I write my first draft as quickly as possible. Charlie Huston calls it writing with velocity. I type as hard and as fast as my two fingers can go. Later drafts are for cleaning up plot holes and sprucing up the word choices. First drafts are for capturing with passion the reason I wrote the damn story in the first place.

Writing a novel is like moving a very heavy steel hulled boat across a sandy beach. I bust my ass pushing and pulling, dragging the beast into the water. And then it starts to float, inch by inch it gets easier to move. And then all at once the current takes it and we are speeding down a river. From that point my job goes from dragging it, to just keeping it off the rocks. Fitzcarraldo, more the documentary about Herzog making it, Burden of Dreams is all about dragging a ship over a mountain. It is an almost perfect metaphor for how it feels for me to write a novel.

Josh Stallings is your average ex-criminal, ex-taxi driver, ex-club bouncer, film making, script writing, award winning trailer editing, punk.   Over his time in Hollywood he wrote and edited the feature film “The Ice Runner,” a Russian/American co-production. “Kinda Cute for a White-Boy” an independent feature he directed and co-wrote with novelist Tad Williams, won best picture at the Savanah International Film Festival. He also wrote “Ground Zero Texas,” a best selling Sony video game with Edward Neumeier (writer of RoboCop).   His first novel BEAUTIFUL, NAKED & DEAD is garnering great notice from readers and reviewers alike.   OUT THERE BAD (Moses #2) will be published early summer.  He is currently working on the third Moses McGuire novel.  He lives in Los Angeles with his wife Erika, his bullmastiff Nelson, Lucy the lab pit mix and Riddle the cat.

You can read more about Josh Stallings at his website HERE!

11 comments:

Paul D. Brazill said...

Fantastic! Brilliant writing.

Elizabeth said...

Wonderful peek behind the scenes. Thanks for the great post. Counting the days until Out There Bad is in my hot little hands! :-)

Thomas Pluck said...

I enjoyed hearing how your wheels turn, Josh. It certainly worked for Beautiful, Naked & Dead. You've got a great character with Moses McGuire, and your research shows. And the playlist idea is great. I hope you'll share the playlists on your website. I have to make one myself, to drown out the domestic uproar.

sabrina ogden said...

This is quite the post, Josh.
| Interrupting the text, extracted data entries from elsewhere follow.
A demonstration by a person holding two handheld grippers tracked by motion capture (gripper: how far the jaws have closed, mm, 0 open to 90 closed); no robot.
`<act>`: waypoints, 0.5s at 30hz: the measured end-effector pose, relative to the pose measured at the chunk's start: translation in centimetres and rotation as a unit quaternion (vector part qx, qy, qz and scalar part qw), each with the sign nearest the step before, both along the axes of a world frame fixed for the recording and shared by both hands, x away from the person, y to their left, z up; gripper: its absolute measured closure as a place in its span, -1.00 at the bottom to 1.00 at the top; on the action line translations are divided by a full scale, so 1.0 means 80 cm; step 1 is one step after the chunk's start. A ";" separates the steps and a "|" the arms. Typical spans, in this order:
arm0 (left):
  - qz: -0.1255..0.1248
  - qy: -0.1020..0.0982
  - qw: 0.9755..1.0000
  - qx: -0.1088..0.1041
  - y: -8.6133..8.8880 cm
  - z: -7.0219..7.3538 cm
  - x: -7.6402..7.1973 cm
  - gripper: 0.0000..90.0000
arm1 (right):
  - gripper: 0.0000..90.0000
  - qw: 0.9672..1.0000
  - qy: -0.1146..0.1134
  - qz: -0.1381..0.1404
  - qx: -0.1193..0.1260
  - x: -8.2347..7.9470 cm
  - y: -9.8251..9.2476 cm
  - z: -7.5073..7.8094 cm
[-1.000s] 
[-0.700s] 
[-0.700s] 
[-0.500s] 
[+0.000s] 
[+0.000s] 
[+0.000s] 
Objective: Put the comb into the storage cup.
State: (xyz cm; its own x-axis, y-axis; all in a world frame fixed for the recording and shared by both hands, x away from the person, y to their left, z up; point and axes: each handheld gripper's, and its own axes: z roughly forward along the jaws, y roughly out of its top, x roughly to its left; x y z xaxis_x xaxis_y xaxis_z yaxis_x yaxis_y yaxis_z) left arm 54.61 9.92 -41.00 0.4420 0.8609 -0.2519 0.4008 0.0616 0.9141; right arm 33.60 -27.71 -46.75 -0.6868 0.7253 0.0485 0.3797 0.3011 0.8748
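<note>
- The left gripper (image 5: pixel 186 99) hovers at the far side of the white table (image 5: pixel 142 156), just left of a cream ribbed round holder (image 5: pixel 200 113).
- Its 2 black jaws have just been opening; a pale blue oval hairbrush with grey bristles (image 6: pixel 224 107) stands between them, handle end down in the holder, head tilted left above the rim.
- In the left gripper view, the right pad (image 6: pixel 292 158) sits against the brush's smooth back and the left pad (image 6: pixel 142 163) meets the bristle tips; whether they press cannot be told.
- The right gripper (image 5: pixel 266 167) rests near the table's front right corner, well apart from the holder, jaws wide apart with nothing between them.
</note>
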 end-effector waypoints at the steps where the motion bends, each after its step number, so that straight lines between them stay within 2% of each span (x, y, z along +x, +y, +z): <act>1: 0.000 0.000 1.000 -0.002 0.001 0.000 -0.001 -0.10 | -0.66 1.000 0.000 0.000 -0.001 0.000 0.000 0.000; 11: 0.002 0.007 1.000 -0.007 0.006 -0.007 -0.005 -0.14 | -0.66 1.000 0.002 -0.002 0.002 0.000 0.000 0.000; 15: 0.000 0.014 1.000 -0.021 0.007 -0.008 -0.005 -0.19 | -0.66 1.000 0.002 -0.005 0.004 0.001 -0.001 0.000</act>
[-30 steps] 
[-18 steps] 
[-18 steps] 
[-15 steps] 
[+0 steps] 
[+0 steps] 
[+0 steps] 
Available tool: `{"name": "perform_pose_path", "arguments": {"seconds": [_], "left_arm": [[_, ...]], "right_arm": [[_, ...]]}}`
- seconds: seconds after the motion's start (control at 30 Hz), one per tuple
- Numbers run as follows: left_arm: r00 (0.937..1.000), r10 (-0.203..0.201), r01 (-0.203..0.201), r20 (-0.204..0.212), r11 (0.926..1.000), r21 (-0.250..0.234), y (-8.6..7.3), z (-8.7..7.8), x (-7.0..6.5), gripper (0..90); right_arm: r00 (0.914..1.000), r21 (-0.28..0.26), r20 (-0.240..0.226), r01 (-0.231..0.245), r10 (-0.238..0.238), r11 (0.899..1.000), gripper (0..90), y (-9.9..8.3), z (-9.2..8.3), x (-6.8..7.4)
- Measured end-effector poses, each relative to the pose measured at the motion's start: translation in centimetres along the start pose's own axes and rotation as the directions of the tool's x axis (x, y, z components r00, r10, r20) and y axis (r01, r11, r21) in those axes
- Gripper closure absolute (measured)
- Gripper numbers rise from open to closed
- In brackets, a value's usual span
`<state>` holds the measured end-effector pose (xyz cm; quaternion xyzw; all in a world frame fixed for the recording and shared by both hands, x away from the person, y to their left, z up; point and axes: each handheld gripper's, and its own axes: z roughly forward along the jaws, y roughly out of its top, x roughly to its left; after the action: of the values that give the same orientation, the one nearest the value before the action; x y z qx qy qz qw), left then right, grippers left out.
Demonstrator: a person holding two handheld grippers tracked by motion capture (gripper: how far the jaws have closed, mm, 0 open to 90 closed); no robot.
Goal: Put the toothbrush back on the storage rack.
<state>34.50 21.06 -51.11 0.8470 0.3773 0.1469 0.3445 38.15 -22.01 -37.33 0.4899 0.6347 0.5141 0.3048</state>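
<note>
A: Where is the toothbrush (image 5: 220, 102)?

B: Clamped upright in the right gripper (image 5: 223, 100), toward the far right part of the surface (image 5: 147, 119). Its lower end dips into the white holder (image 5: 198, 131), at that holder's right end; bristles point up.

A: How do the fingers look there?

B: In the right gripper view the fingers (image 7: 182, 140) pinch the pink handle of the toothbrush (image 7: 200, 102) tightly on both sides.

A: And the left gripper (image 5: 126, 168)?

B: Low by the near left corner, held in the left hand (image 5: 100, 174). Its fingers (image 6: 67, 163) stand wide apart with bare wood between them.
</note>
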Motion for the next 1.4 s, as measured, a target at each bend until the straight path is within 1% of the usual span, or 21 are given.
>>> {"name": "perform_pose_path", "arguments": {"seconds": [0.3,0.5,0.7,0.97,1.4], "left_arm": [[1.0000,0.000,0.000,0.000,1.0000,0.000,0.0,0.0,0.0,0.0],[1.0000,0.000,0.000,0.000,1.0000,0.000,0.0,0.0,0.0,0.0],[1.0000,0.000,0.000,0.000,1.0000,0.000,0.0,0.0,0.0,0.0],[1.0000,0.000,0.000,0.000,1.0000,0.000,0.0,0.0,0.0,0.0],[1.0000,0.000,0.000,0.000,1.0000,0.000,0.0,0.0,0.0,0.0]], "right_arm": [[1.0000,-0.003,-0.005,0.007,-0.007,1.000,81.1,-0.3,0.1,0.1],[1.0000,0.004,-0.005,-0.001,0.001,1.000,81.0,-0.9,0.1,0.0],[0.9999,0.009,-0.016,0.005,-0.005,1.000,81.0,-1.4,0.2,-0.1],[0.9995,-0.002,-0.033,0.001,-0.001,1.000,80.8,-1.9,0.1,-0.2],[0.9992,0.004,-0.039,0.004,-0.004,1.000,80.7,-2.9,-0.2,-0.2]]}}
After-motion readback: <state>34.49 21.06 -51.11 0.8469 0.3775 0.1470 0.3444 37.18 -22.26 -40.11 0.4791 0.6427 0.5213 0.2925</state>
I loved reading about the research you've done to help create this dark little world that you've created. Looking forward to the next book, and the next book, and the next book, and the next book... Thanks for taking the time to stop by the blog!

Christine said...

Sabrina/Kate, first things, I'm not crazy after all per your email. Anyway, Sabrina/Kate you ALWAYS know how to entice us into readng good books from your new found novelists. You have a talent for that. Josh Stallings your creative mind is outstanding and very mysterious. Thanks for sharing your ideas. Good Luck to both of you.

Josh Stallings said...

Sabrina, thanks for having me over to your blog. As I read the piece I wonder if I might be just a wee bit nuts. Not that I'm going to change, just an observation. Thanks all for stopping in.

kathleen shoop said...

Great post on research...you do a fine job--I'm interested in the end result--you sold me! Headed back to check out your books!

Sara said...

Wow, now THAT is dedication! The trouble you go through to write the best work shows that you care. What a great post!

nigel p bird said...

tough work, but someone has to do it.
average? don't think so.

Mystery Dawg said...

More great insight in what it takes sometimes to write an engaging novel. Let me ride shotgun on the next research expedition......

Josh Stallings said...

Mystery Dawg, back up is always helpful. My wife laughed at me last night, she said, "You are the only person I know who searches police crime statistics to find out where crime is up, and then go there." True. I do.